The tumor was in the same conical pattern of microwave
radiation coming off a cell phone antenna.
The last scan he had was negative for even a trace of cancer, but he died
of complications, side effects of the drugs and pneumonia, so it’s just an
anecdote. It will take thousands of
anecdotes to make a theory and thousands of blind trials to prove it’s worth
balancing our need for something we call communication with our need for consciousness.
Ironic though, that the need for communication could turn brain cells into
something like an endless subdivision or Israeli settlements on the West Bank?
But, like they say on NPR “Marketplace”,
“Let’s take a look at the numbers.”
The numbers say the numbers win. And money talks but it never says anything
except “More.” The numbers left Evangelos’ wife with a 150,000 dollar mortgage
on Old Times Café, and an invitation to a painful kind of freedom. And those of us who share the misfortune of
being mechanically inclined, pitch in and work for food or whatever. We may not be able to fix anything else, but
at least we can keep the equipment going.
So many times while I’m doing this I cry and curse him for making all
those big deals on the cell phone, deals that some of us told him were just
wrong, because his plans for condos were crimes against nature and therefore crimes
against our best chance at really being anywhere, because they involve tearing
up more land and giving nothing back. And
that’s buying a book for his grand kids and everybody’s grand kids to read. And he’d say,
“Well something’s gotta happen out there. Might as well be
condos.”
But the argument was irrelevant because the deal fell
through and the restaurant was auctioned off for not even enough to pay the
taxes. And he oughta known better, he coulda,
shoulda, oughta not been like some drunk hanging limp on your elbow at the salad
bar talking about this great deal he just did.

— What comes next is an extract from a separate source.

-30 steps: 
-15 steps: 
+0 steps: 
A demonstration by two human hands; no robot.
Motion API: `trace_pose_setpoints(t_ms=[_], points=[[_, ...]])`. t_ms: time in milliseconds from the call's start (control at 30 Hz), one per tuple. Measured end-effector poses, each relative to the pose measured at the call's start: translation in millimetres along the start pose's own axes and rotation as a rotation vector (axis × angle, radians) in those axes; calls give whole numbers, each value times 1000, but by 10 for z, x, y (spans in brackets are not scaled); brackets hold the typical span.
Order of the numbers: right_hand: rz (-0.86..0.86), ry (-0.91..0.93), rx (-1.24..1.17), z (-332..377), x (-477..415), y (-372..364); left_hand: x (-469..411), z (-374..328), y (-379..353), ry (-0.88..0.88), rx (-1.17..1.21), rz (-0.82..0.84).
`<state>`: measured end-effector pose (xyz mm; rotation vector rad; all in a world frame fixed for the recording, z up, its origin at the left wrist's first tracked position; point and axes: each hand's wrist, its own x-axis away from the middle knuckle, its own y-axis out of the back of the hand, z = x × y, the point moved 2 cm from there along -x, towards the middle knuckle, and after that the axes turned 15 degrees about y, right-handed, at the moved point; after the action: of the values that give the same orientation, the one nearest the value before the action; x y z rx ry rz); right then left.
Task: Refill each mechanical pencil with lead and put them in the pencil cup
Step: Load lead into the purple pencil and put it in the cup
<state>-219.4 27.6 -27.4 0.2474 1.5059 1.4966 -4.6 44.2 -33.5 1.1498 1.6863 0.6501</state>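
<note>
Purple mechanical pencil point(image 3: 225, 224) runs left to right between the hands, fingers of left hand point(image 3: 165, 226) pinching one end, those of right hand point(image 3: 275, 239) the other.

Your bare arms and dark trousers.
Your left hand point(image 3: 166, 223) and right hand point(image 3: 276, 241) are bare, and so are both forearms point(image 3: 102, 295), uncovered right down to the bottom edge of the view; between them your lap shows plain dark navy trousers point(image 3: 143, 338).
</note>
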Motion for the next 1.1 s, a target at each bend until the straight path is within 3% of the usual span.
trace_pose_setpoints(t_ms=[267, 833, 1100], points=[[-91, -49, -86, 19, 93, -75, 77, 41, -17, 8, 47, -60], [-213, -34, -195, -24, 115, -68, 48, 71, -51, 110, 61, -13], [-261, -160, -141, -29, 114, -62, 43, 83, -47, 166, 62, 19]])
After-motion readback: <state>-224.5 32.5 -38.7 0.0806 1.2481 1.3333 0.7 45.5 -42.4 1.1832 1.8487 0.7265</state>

He coulda, shoulda, oughta, and for just a little humility he and we
coulda had it all, but all his grand plans and bullshit were just part and
parcel of the enthusiasm that let him love me and every other down and outer
who ever crossed his threshold.
I sit and watch the moon go through a few wisps of cumulus until
I hear the ice machine dump another load right on time. And wonder how the time goes, and where it
goes when it’s gone. I think it goes to
Cleveland where it gets made into dancing bananas for the Cleveland Performance
Art Festival, but I wonder at that huge mass of a moon and all the other masses
push pulling each other in the space/time continuum that always feels to me
like it must be broken somewhere.
And then I realize it is what it is. And at the risk of sounding foolhardy I am
still alive. And he was right, life, for
all of its predestined goneness, is precious, from a certain distance that we
are charged with maintaining. It is what it is. And I
can’t complain.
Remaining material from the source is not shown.